İkincileyin, kapasitem ve yeteneğim ölçüsünde kalıcı ve okurunu cezbetmeye talip bu yazılar, aynı zamanda benim entelektüel sınırlarımı da yansıtıyor. Yazdıklarımdan daha az yahut daha çok değilim. Yazılarımın birbirleriyle konuştuğuna dair bu tespitiniz, benim edebiyatla ilişki kurma tarzımı da özetliyor. Ben bütün bir kanonun birbiriyle diyaloğa giren eserlerden oluştuğuna inanıyorum. Yazmanın veya edebiyatın problemleri zamanlar, mekânlar ve isimler değişse de genelde birbirine benzerdir. Ben de yazarken ister istemez bu problemler üzerine düşünüyorum. Ve bu düşünme serüveni bir yazıyla başlayıp bitmiyor; çoğu kez bambaşka yazılarda da devam ediyor. Yazının konusu değiştiğinde belki perspektifim değişiyor ama tartıştığım mesele yine de baki kalıyor. Bu da birbirinden farklı otuza yakın yazıyı bütünlüklü bir kitaba dönüştürüyor. Problem merkezli yazmak belki külfetli ama böyle nimetleri de oluyor.

Borges’in Dediği Gibi bence konuşmayı hedefleyen bir kitap; yazarların birbiriyle, eserlerin diğer eserlerle, yazarının başka yazarlarla ve okurlarıyla diyaloğa girmesini dert edinmiş bir kitap. Bundan sonra da kendisiyle muhabbete girecek okur bulduğu müddetçe konuşmaya devam edecek…

cioran
Borges’in Dediği Gibi’de karşılaşacağınız tüm illüstrasyonlarda Filiz Mungan’ın imzası var.

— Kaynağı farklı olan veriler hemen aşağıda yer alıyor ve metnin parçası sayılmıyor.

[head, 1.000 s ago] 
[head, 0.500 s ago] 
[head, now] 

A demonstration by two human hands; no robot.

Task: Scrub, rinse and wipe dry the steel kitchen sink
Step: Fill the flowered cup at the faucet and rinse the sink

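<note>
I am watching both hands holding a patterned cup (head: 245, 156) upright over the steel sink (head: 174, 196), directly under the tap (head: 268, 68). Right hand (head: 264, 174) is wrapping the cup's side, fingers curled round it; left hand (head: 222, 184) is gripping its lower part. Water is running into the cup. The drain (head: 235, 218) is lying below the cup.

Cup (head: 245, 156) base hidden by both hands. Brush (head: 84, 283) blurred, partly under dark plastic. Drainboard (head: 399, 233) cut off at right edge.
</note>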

                  Kanon kavramı hep tartışılageldi. Mesela Jale Parla kanonun “muhafazakârlık ve değişim arasındaki gerilimle yüklü” olduğunu vurgular. Senin için kanon ne ifade ediyor?

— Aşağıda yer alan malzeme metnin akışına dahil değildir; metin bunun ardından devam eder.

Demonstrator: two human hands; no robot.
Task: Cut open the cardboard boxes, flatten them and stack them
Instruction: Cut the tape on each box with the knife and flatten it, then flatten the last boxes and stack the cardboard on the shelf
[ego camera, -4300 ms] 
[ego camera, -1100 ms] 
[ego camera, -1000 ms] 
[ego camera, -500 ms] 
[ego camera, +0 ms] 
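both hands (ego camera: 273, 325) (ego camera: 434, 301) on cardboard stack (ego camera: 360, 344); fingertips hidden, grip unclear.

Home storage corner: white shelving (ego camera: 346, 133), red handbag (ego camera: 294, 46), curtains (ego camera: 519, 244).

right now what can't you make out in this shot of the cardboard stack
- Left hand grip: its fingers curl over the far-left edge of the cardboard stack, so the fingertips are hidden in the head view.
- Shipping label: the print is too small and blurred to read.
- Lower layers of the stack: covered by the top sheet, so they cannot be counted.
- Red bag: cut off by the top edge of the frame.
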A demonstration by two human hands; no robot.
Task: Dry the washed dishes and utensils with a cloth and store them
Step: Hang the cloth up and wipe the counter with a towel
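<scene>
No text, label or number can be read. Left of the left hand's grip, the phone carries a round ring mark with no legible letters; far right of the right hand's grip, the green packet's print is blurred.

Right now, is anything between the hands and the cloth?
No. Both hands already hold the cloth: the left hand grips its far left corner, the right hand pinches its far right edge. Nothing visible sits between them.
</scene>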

Ben her şeyden önce bir Sosyoloğum ve bu nedenle “gelenek” kavramını çok önemsiyorum. Kanon, düşünce ve estetikte bu “gelenek” denen yaratıcı gücün nasıl bir ilişkiler ağı üzerinden işlediğini ve kendini yenilediğini çok güzel anlatan bir kavram. Evet, hem muhafaza ediyor hem de değişiyor. Tıpkı gündelik dilin işleyişi gibi. Ama bu değişim dışarıdan tek tek bireylerin iradesine çok da açık değil. Yani bir grup akademisyen veya eleştirmenin müdahalesiyle alternatif kanonlar oluşturmak mümkün değil. Kanon yaşayan, canlı bir organizma. Asla bir katakomp veya panteon değil. Bu anlamda doğusu ve batısı da yok. İnsanlığın edebî muhayyilesinin inşa ettiği eserlerin birbirleriyle oluşturdukları ilişkiler ağının üzerinde duran tek bir kanon var.

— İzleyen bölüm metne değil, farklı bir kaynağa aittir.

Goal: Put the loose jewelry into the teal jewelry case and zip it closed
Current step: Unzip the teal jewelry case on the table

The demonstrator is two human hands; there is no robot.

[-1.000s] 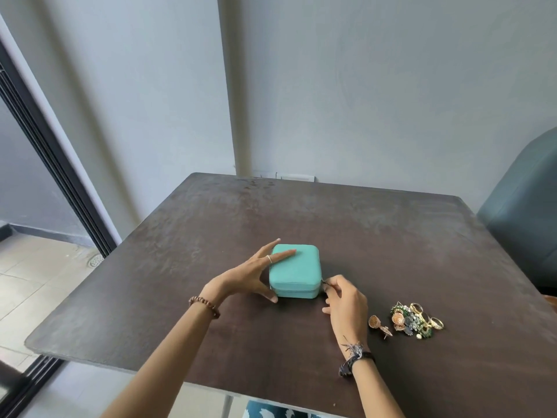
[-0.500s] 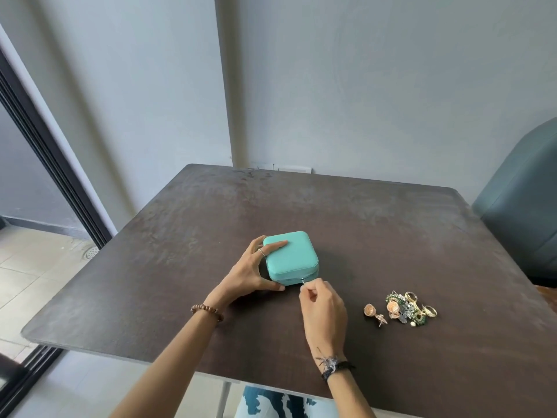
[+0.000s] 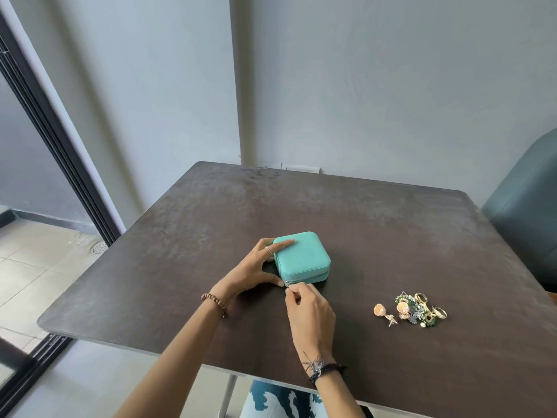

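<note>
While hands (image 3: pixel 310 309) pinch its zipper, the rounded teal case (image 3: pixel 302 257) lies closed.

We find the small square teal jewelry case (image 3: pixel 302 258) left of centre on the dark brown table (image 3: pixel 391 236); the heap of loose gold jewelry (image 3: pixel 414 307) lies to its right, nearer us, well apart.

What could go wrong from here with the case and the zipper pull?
1. The right hand pinches the small zipper pull at the teal case's near-left corner; that fingertip grip could slip off.
2. The left hand steadies the case only from its left side, so a hard tug may slide or twist it on the table.
3. The loose jewelry lies unguarded to the right; a forearm sweep might scatter it.
</note>
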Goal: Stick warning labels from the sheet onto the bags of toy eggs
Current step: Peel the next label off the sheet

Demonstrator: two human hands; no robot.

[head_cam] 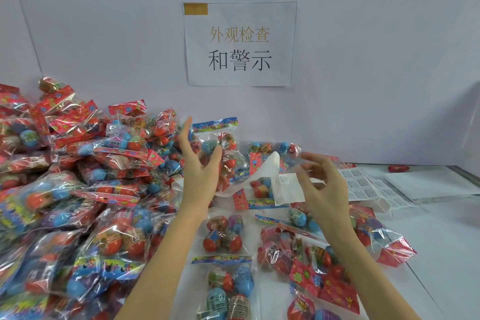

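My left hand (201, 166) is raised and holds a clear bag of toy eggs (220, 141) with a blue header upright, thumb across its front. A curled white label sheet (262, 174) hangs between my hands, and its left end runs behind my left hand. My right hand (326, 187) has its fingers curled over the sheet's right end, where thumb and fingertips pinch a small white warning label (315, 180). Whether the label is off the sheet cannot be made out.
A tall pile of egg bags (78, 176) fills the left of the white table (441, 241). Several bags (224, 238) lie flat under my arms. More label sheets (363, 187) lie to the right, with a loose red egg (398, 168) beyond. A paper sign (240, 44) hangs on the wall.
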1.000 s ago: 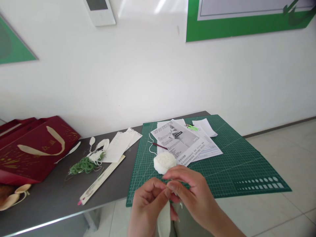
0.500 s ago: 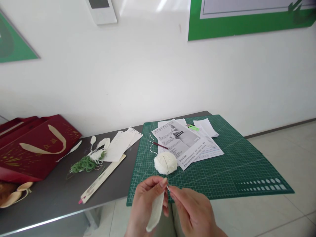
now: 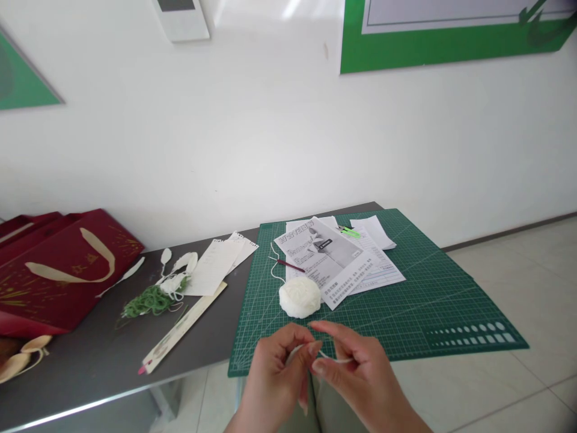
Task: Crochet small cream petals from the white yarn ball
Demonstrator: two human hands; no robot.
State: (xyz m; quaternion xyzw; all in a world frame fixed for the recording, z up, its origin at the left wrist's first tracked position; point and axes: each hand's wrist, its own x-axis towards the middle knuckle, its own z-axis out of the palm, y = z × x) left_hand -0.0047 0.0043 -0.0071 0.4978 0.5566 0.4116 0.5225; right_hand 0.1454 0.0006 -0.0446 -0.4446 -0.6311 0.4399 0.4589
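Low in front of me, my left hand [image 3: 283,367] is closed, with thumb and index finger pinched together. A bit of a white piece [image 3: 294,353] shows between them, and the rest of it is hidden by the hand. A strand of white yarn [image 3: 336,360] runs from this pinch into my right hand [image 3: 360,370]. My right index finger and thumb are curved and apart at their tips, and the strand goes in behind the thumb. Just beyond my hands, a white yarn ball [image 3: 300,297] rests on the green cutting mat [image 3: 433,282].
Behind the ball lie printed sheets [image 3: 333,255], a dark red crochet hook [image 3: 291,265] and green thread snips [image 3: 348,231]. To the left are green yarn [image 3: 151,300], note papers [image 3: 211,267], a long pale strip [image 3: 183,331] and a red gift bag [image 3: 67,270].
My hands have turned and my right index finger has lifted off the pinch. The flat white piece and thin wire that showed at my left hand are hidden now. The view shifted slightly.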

Kanonik olmayan deha mümkün olduğu gibi, kanona dahil olmayan büyük eserler, hatta şaheserler de mevcut. Ama bir eser ve yaratıcısı ancak kanonik ilişkilerle büyüyor. Kasdettiğim şu esasında: Kanon dışı olmak çölün ortasında tek göz açan ve güneşin ve kumun sonsuz ufkunda kuruyup gitmeye mahkûm olmak anlamına geliyor. Oysa kanonik olmak başka nehirlerin sularıyla da beslenerek büyümek ve nihayetinde buharlaşmadan veya kurumadan bir okyanusa açılmak demek. Kanonik metinlerin düşünce ve edebiyat geleneği kuvvetli toplumlarda daha fazla boy göstermesinin nedeni de bu zaten. Yoksa mesele bir yetenek meselesi değil. Düşünce ve estetik ancak polemiğin, rekabetin, husumetin, hayranlığın ve meydan okumanın olduğu sosyal ilişkiler ağı içinde boy atıp serpilebiliyor. Bu sayede 400 yıldır Shakespeare okuyabiliyoruz. Shakespeare kuşkusuz 1600 yılında da büyüktü; ama bu 400 sene içinde dahil olduğu kanonik ilişkilerle şimdi çok daha büyük bir deha.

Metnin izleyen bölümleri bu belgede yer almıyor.